Imagine you have an iOS app with a UISlider
on screen. The user is aggressively dragging the slider back and fourth. Each of these events is triggering a model change.
For every one of these events, you would need to notify the model of the change, let the model push that change out to the controller, and update the view from the controller.
- In the best case, this whole process is synchronous. That is, a new user touch-event is not processed until the main thread is totally done handling the first event, processing the change and updating the view. I'm not even sure this statement is true (is it all synchronous?). Assuming it's synchronous, the worst thing that can happen is the slider feels laggy if this whole round trip is costly to perform.
- Next case, assume the process is not synchronous; The touch event updates the model, then asynchronously the model notifies the controller of the change. Or perhaps the model rejects the change and does not notify at all.

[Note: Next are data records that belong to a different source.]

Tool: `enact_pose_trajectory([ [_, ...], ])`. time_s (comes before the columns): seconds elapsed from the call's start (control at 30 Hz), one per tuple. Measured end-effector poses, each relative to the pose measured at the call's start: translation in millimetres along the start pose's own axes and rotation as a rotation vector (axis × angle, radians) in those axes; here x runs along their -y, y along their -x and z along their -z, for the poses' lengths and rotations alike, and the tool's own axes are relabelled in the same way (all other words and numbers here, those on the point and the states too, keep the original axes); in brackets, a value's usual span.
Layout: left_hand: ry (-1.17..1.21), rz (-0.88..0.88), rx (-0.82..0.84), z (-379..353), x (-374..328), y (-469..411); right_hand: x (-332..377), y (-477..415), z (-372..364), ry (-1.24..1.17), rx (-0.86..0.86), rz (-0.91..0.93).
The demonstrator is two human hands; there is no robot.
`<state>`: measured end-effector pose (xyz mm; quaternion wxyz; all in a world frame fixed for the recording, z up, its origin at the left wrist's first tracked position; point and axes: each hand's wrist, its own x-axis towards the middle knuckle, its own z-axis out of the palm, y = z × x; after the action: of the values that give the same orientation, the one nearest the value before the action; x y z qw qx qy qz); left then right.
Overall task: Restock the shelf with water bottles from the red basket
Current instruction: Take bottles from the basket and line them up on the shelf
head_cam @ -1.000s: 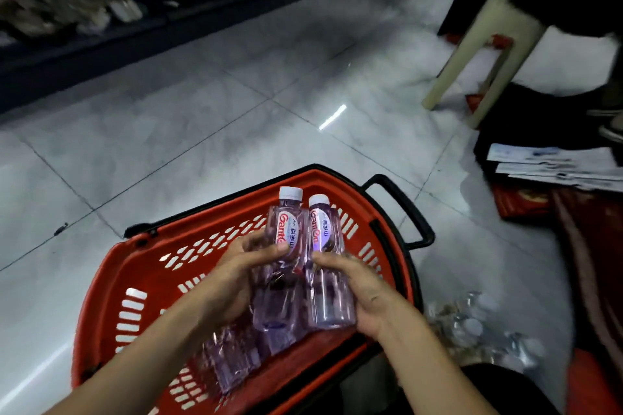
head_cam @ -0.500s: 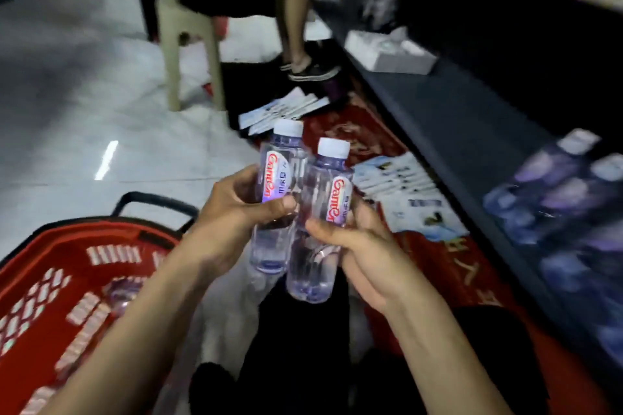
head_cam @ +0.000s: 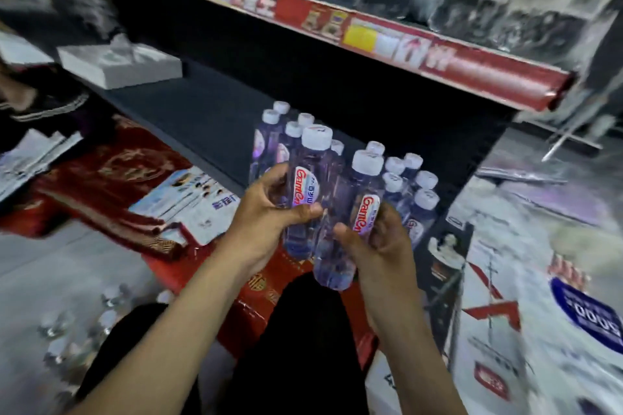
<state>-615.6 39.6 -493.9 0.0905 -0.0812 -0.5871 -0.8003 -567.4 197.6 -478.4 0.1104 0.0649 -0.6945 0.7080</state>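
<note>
Upright, white-capped clear water bottles [head_cam: 305, 192]

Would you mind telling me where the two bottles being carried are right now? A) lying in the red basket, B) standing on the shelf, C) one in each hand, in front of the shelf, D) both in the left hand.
C: the left hand grips one bottle and the right hand the other bottle, in front of the shelf.

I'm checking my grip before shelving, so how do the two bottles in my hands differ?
The left bottle, in the left hand, sits higher and farther forward; the right bottle, in the right hand, hangs lower, its base showing below the fingers. The left bottle's label also shows a blue patch. Both are clear, white-capped and roughly upright.
</note>
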Motion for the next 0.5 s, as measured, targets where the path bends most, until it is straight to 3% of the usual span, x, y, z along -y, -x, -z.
enact_pose_trajectory([
  [0.13,-0.033,0.07,-0.034,-6,17,-21,-27,-17,-2,0.057,-0.116,0.007],
  [0.5,-0.155,0.122,-0.033,19,48,-69,-69,-64,-41,0.109,-0.177,-0.025],
])
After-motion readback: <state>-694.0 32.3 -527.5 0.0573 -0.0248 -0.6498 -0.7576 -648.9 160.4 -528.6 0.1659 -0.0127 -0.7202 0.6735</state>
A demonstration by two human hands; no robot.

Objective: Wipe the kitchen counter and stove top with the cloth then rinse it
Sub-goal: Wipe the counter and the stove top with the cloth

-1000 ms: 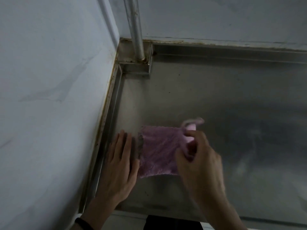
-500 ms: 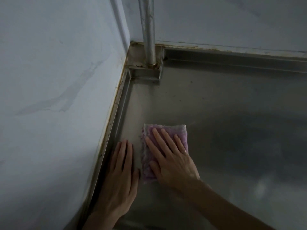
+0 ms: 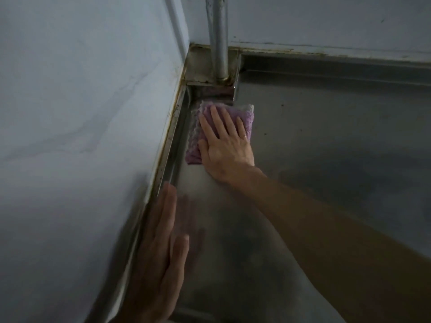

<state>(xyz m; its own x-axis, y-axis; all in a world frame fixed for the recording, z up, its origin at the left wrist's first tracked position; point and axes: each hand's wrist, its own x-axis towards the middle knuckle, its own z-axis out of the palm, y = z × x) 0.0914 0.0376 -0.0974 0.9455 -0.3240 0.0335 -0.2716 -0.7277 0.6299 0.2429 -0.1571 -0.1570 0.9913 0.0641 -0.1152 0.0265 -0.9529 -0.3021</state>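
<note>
A folded pink cloth [image 3: 247,117] lies on the steel counter [image 3: 326,148], pushed into the far left corner just below the pipe's base. My right hand [image 3: 225,143] presses flat on the cloth with straight, spread fingers, covering most of it. My left hand [image 3: 161,257] rests flat on the counter near the front left, along the raised side rim, fingers straight and holding nothing. It is blurred.
A vertical metal pipe [image 3: 219,36] stands on a stepped block in the corner. Pale walls [image 3: 81,124] close off the left and the back. A raised, stained rim [image 3: 172,145] runs along the left wall. The counter stretches to the right.
My right hand laid the cloth flat, then slid it away from me into the corner by the pipe. My left hand stayed flat near the front left rim.
</note>
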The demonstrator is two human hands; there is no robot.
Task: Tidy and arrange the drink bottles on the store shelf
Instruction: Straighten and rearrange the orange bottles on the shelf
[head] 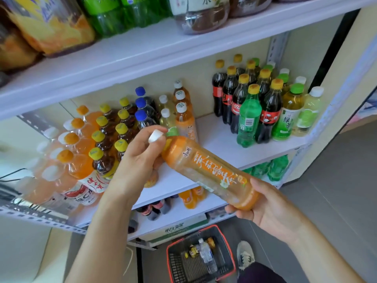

In this case perhaps the slider moves due to the view updating itself but then jumps to a new location due to the model->controller telling it to.
- Worst case: Adjusting the slider actually causes the app to send a message to some other process or maybe to the network. The app then asynchronously gets confirmation of the change from the remote side at some later point and pushes this change to the controller->view.
How should apps keep their UI responsive while at the same time observing model changes to ensure views don't get stale?